The COVID19 Pandemic: Shocks to Education and Policy Response
The COVID-19 pandemic has already had profound impacts on education by closing schools at all levels almost everywhere; now, the damage will become even more severe as the health emergency translates into a deep global recession. This note describes the shocks hitting education systems and outlines how countries can respond to them.
Even before the COVID-19 pandemic, the world was in a learning crisis. Most countries were seriously off-track in achieving Sustainable Development Goal 4.8 That goal commits the world to ensure “inclusive and equitable quality education and promote lifelong learning” for all by 2030, but so far even universal high-quality schooling at the primary level—let alone secondary, tertiary, or lifelong learning—has proven unachievable for many countries. The Learning Poverty indicator showed that, before the pandemic, 53 percent of 10-year-olds in low- and middle-income countries were not able to read and understand a simple text. And the crisis is not equally distributed: the most disadvantaged have the worst access to schooling, highest dropout rates, and lowest-quality schooling.

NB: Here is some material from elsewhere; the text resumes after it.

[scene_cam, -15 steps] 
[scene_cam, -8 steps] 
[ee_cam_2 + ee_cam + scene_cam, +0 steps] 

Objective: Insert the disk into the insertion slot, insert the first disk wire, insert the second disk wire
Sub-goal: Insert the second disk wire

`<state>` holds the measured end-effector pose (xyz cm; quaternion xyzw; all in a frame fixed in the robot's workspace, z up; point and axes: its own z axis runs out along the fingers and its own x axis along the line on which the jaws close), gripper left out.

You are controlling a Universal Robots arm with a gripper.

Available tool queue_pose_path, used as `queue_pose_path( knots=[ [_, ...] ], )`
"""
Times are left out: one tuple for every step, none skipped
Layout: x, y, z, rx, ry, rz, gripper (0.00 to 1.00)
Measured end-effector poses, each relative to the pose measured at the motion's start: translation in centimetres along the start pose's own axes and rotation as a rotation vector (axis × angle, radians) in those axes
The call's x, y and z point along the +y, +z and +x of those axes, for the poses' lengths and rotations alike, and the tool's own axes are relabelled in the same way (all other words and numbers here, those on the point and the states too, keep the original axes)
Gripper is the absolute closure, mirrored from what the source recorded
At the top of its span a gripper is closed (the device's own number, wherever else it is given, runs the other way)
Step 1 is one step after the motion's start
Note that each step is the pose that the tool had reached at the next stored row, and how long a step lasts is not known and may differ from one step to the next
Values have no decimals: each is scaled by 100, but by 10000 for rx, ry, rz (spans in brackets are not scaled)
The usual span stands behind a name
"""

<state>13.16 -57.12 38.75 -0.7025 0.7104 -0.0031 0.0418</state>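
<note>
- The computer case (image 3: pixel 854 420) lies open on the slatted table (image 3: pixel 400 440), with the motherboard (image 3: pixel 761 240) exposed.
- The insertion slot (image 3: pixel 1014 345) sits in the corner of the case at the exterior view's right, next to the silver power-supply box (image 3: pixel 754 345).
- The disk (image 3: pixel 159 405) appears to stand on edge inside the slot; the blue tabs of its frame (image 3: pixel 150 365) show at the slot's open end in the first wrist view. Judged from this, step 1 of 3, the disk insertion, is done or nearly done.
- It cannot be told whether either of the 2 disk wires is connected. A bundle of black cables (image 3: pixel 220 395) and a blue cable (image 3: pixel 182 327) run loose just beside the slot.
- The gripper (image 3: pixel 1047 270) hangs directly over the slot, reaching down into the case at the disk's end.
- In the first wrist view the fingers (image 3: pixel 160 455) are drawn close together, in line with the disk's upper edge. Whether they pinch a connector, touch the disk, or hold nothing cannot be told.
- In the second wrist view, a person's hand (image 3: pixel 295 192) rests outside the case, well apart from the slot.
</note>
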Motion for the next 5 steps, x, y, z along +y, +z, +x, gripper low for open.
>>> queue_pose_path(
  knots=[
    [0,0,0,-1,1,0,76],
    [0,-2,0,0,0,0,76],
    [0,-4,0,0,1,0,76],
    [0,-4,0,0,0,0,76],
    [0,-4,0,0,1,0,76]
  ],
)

Without aggressive policy action, the shocks to schooling and the economy will deepen the learning crisis. Children and youth who are forced out of school may not return; those who do return will have lost valuable time for learning and will find their schools weakened by budget cuts and economic damage to communities. Many students would have lost their most important meal. And with the poorest households hit hard by the ensuing economic crisis, the opportunity gaps between rich and poor will grow even larger. Beyond these shortrun impacts on schooling and learning, countries will ultimately suffer significant long-term losses in education and human capital.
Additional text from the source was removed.